◆ **EXERCISE REQUIREMENTS**:
Please repeat the lines below, exactly and only, from the one that holds "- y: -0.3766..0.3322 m" through the one that holds "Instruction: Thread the".

◆ **INFORMATION SUPPLIED**:
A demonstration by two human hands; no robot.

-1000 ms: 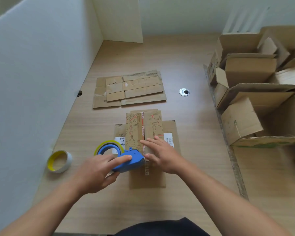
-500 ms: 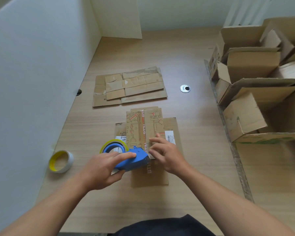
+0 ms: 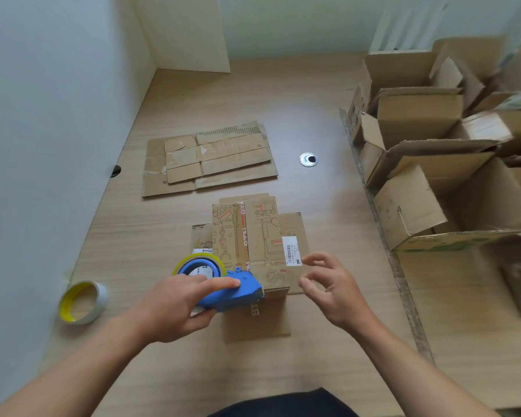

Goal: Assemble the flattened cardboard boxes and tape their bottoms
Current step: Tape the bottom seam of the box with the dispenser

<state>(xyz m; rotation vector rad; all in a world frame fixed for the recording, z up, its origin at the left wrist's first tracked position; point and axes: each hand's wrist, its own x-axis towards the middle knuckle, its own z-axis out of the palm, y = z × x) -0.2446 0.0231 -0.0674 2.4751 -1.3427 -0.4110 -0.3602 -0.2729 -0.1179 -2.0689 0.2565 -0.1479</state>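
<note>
Lower left, a yellow-cored spare tape roll (image 3: pixel 83 300) lies on the wooden counter (image 3: pixel 328 206). The left hand (image 3: pixel 175 310) grip encloses the blue plastic tape dispenser (image 3: pixel 233 291), nose on the printed brown cardboard box (image 3: pixel 262 233) at frame centre, probably to tape its seam. The right hand (image 3: pixel 336 291) grip: loose, empty, at the box's right edge.

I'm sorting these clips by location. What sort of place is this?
Probably a packing workstation at a partitioned wooden desk: opened cardboard boxes crowd its right side, flattened cartons lie mid-desk, and the left hand grips a blue tape dispenser.
</note>
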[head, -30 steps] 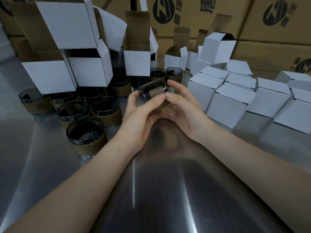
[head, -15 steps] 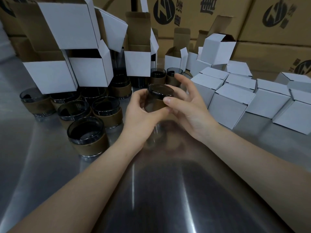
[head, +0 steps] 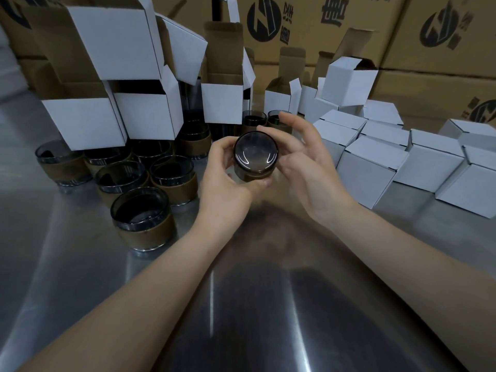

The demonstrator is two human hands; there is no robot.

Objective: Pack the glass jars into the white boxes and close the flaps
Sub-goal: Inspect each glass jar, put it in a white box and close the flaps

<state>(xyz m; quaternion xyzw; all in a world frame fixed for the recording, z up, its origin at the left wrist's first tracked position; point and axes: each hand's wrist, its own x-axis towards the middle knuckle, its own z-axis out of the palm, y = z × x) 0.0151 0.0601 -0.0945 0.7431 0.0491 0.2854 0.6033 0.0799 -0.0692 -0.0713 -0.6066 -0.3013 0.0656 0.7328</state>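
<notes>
Held jar: a dark glass jar (head: 255,159) with a brown band around its side is held up off the surface, in the middle of the view, between both hands. It is tipped so that one glossy round end faces the camera.
Left hand: the left hand (head: 224,178) grips the jar from its left side. Its fingers (head: 222,146) curl round the far edge and the thumb comes in under the lower edge.
Right hand: the right hand (head: 306,162) sits against the jar's right side. One of its fingers lies along the top edge and the others are loose and spread, not closed on the glass.
Loose jars: a cluster of like jars (head: 171,178) stands upright, mouths up, on the left part of the surface. The nearest jar (head: 141,218) stands just beside the left forearm.
Open white boxes: open white boxes (head: 150,114) with their flaps up are piled behind and above the loose jars, some tilted.
Closed white boxes: closed white boxes (head: 370,170) sit in rows to the right of the hands, close together.
Surface: the shiny metal surface (head: 241,318) carries all of this and reflects the arms.
Backdrop: brown cartons (head: 442,63) with black printed marks are stacked along the back.
</notes>
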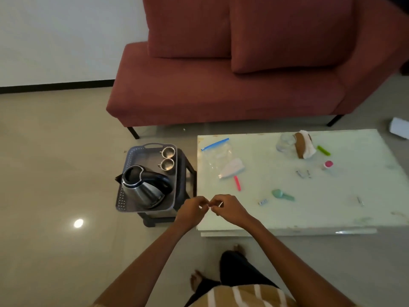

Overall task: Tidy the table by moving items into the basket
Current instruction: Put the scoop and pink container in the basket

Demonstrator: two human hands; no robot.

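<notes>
My left hand and my right hand meet fingertip to fingertip over the near left corner of the white table, pinching a small pale item too small to identify. The grey basket stands left of the table on a dark stool, holding a steel kettle and two metal cups. On the table lie a zip bag, a white packet, a pink stick, a teal scoop, a green stick and a pink-capped bottle.
A red sofa stands behind the table and basket. A brown and white cloth leans on a clear glass at the table's back. Small metal clips lie mid-table. My bare feet rest on the tiled floor below.
</notes>
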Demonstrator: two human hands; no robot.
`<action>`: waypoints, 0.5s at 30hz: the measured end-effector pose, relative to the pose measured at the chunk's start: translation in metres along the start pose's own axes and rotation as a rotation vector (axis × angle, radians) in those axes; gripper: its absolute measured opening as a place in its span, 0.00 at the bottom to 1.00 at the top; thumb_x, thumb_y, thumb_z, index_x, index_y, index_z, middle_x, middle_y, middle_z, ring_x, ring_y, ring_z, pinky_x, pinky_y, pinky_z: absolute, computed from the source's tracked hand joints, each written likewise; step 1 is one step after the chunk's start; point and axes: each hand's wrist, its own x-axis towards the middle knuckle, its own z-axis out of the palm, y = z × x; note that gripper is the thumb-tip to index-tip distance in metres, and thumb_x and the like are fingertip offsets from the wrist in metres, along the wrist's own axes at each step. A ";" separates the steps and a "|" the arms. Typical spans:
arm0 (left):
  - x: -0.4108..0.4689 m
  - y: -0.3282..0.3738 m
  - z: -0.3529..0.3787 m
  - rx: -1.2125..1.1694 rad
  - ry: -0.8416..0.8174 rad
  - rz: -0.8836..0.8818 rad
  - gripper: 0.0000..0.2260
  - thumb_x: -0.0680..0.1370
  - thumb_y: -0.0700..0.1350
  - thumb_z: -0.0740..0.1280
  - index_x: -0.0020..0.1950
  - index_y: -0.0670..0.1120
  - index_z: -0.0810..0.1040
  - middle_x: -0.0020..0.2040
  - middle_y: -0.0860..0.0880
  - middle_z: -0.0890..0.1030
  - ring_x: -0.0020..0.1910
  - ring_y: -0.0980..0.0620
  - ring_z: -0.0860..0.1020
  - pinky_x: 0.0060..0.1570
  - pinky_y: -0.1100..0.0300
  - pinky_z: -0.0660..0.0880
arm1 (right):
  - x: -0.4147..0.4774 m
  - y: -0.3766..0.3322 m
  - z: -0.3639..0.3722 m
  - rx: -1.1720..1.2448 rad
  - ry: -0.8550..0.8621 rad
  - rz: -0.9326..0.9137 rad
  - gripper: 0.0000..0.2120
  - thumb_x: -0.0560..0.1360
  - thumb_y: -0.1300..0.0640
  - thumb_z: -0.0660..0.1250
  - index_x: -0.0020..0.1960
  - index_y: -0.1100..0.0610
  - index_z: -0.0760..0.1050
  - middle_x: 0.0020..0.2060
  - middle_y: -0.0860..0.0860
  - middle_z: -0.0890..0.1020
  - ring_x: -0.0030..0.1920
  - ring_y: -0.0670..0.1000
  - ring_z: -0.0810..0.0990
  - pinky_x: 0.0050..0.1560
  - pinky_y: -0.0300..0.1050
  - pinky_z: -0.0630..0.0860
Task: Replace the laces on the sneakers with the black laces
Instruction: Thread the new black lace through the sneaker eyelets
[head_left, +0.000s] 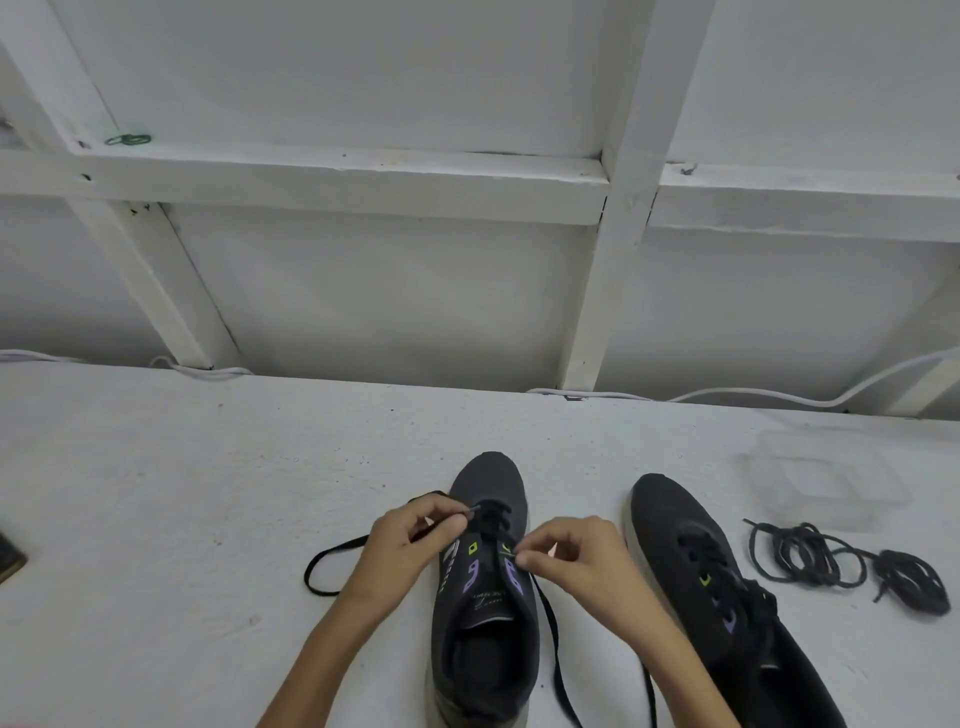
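1. I see the centre sneaker (485, 475) on the counter (156, 493), toe pointing away, with the black lace (332, 551) threaded through its front eyelets.
2. Grip of left hand (400, 545): pinching the lace at the left eyelets.
3. Grip of right hand (576, 556): pinching the lace at the right eyelets.
4. The second sneaker (670, 519) sits near on the right, with coiled laces (810, 556) beside it and a clear box (826, 478) behind.

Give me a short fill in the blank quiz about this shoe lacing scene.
1. The left hand and right hand pinch a black lace at the sneaker on the person's ___.
2. The loose lace bundle lies ___ of the other sneaker.
3. The cable at the back edge of the table is ___.
Missing: left; right; white.
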 end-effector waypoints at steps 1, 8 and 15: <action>-0.002 -0.003 0.001 0.003 -0.006 -0.001 0.07 0.77 0.40 0.69 0.46 0.50 0.85 0.46 0.54 0.85 0.47 0.57 0.81 0.50 0.67 0.75 | 0.001 0.002 0.002 -0.067 0.034 -0.007 0.05 0.72 0.58 0.73 0.40 0.49 0.85 0.35 0.44 0.84 0.29 0.41 0.73 0.34 0.31 0.68; -0.004 -0.004 0.014 0.166 -0.041 -0.053 0.02 0.74 0.46 0.73 0.44 0.54 0.85 0.42 0.58 0.85 0.44 0.59 0.82 0.48 0.64 0.77 | 0.006 0.005 0.005 -0.309 0.097 -0.053 0.04 0.74 0.54 0.70 0.42 0.48 0.83 0.36 0.40 0.80 0.37 0.39 0.75 0.39 0.34 0.69; 0.007 0.001 0.023 0.327 -0.074 -0.106 0.08 0.73 0.47 0.73 0.41 0.63 0.82 0.43 0.61 0.84 0.46 0.64 0.80 0.52 0.64 0.76 | 0.011 -0.001 0.002 -0.513 0.053 -0.140 0.06 0.77 0.52 0.66 0.48 0.48 0.82 0.36 0.39 0.73 0.38 0.41 0.71 0.39 0.35 0.66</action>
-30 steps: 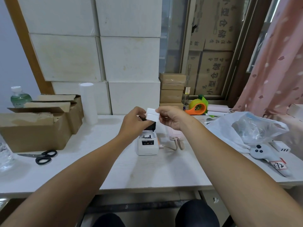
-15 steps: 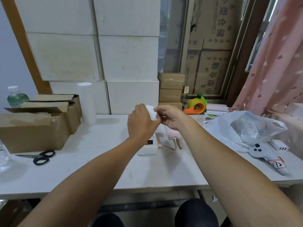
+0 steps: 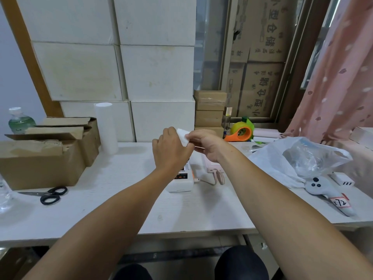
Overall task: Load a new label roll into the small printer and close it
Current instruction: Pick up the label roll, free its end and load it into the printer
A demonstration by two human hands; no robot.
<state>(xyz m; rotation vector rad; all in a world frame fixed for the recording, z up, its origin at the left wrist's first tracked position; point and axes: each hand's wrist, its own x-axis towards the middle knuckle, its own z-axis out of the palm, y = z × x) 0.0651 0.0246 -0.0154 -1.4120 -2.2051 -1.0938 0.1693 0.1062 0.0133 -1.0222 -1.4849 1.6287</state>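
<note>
Up above the counter [image 3: 121,209], my left hand [image 3: 171,152] and right hand [image 3: 205,146] met around the white label roll [image 3: 182,136], fingers of both closed on it. It was held in the air over the small printer [image 3: 181,179], whose lid state I couldn't tell. Black scissors [image 3: 50,196] lay well apart to the left.

A small stockroom or packing room: plain white cartons [image 3: 155,71] stacked high behind the hands, printed brown cartons [image 3: 260,57] piled past the glass to their right. On the white worktop [image 3: 101,209], open cardboard boxes [image 3: 40,158] and scissors [image 3: 50,196] lie left of the hands, a tape dispenser [image 3: 241,132] and a plastic bag [image 3: 298,158] to the right.
</note>
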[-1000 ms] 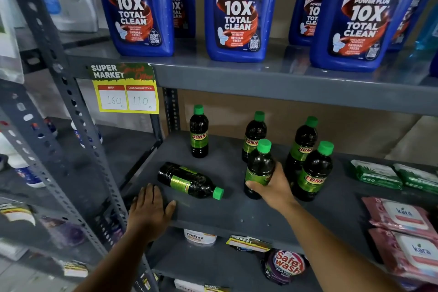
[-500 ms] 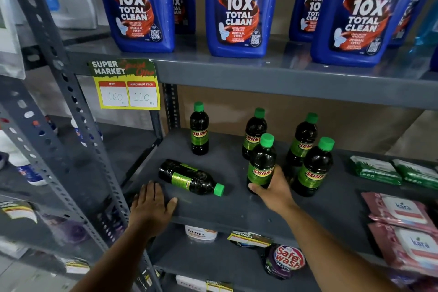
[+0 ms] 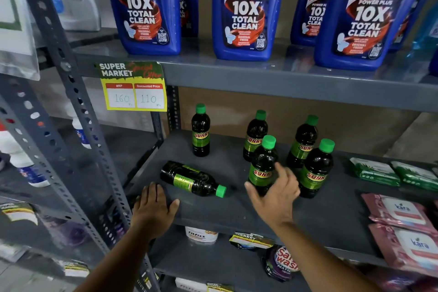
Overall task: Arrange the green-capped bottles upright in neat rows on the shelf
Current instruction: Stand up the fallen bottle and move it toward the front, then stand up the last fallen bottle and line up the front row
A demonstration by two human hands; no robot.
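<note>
Dark bottles with green caps and green "Sunny" labels stand on the grey shelf [image 3: 331,216]. Three form a back row: the left bottle [image 3: 200,130], the middle bottle [image 3: 255,136] and the right bottle [image 3: 302,142]. Two stand in front: the front left bottle [image 3: 262,166] and the front right bottle [image 3: 316,169]. One bottle [image 3: 192,180] lies on its side, cap pointing right. My right hand [image 3: 275,199] is at the foot of the front left bottle, fingers spread and loose around it. My left hand [image 3: 154,206] lies flat on the shelf's front edge, just below the lying bottle.
Green wipe packs [image 3: 393,173] and pink wipe packs [image 3: 403,220] fill the shelf's right side. Large blue cleaner bottles [image 3: 244,9] stand on the shelf above, with a price tag [image 3: 134,87] on its edge. A perforated steel upright [image 3: 71,102] runs down the left.
My right hand has set the front left bottle upright, slid down to its base and loosened its fingers. The left hand and the lying bottle have not moved.
</note>
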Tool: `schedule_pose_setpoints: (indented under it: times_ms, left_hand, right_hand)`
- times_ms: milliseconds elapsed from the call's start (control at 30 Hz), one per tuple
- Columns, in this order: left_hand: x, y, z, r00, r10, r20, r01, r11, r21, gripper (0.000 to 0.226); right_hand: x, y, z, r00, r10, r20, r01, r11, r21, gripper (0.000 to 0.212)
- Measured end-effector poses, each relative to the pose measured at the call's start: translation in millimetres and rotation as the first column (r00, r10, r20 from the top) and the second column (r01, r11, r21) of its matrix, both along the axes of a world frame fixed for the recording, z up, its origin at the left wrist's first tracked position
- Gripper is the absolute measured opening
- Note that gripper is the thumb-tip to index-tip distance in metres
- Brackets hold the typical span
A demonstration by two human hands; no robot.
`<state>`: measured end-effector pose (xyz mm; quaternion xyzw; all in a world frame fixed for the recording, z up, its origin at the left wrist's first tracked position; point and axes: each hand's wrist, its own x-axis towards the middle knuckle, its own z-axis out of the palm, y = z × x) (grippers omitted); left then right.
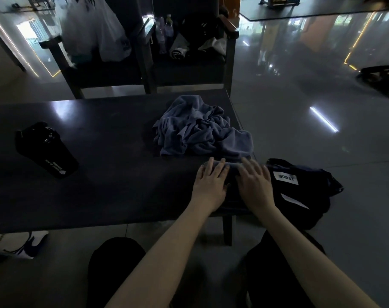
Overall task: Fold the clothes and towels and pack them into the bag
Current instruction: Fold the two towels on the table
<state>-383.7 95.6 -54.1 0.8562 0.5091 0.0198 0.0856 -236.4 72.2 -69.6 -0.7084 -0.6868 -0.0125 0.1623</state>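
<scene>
Hands flat, fingers spread, nothing pinched: left hand (pixel 210 183) and right hand (pixel 254 183) press side by side on a dark folded cloth (pixel 232 192) at the table's (pixel 100 141) 4 o'clock corner. Judged step: smoothing a finished fold. Crumpled blue towel (pixel 202 130) sits just beyond the fingertips at 12 o'clock, unfolded. Black bag (pixel 300 187) hangs off the table edge at 3 o'clock, just beside the right hand. Next move likely needs a grip under the folded piece, then a shift right into the bag. Black bottle (pixel 45 150) far off at 9 o'clock.

Dim room, glossy floor (pixel 300 121), chairs (pixel 113 72)
</scene>
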Motion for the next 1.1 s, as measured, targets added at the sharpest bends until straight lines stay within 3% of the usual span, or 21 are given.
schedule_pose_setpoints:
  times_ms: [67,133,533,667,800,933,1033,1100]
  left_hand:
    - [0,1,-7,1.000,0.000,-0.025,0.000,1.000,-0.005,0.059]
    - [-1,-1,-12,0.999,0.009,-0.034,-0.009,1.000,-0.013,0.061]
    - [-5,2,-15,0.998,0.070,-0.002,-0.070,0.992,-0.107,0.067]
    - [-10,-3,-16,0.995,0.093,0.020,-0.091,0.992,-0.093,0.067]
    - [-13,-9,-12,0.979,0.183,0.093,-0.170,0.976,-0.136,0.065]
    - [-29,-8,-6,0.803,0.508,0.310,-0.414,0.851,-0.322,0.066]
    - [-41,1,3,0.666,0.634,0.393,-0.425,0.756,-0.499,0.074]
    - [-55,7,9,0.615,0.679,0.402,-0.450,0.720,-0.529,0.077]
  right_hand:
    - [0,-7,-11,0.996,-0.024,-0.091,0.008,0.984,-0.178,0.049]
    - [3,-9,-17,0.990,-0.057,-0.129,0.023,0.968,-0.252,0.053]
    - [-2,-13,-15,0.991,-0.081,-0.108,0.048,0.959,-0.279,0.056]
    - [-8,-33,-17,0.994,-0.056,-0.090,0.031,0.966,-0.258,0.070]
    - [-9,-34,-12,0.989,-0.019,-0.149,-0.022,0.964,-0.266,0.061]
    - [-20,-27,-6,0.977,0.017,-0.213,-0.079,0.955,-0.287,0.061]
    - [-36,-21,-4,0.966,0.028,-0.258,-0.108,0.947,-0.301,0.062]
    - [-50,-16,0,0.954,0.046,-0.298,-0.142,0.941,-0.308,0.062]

◆ **WRITTEN SOLUTION**:
  - y: -0.3766..0.3322 m
  - z: -0.3639..0.3722 m
  - rx: -1.1720..1.2448 rad
  - ry: -0.8550..0.8621 rad
  - rz: -0.9326..0.9137 rad
  - gripper: 0.0000..0.2120
  - thumb_x: -0.0560..0.1360
  - thumb_y: -0.1300..0.0640
  - thumb_z: -0.0660..0.1250
  - index_x: -0.0020..0.1960
  - index_y: -0.1100..0.0610
  - index_z: -0.0760..0.1050
  - middle_x: 0.0020..0.2060
  - middle_y: -0.0860..0.0860
  - middle_z: -0.0890..0.1020
  - ring_x: -0.0030..0.1920
  - ring_y: -0.0670..0.1000
  - ring_z: -0.0810..0.0990
  - pinky_x: 0.0050..0.1560
  - pinky_y: -0.0300..0.1050
  - pinky_z: -0.0630..0.0860
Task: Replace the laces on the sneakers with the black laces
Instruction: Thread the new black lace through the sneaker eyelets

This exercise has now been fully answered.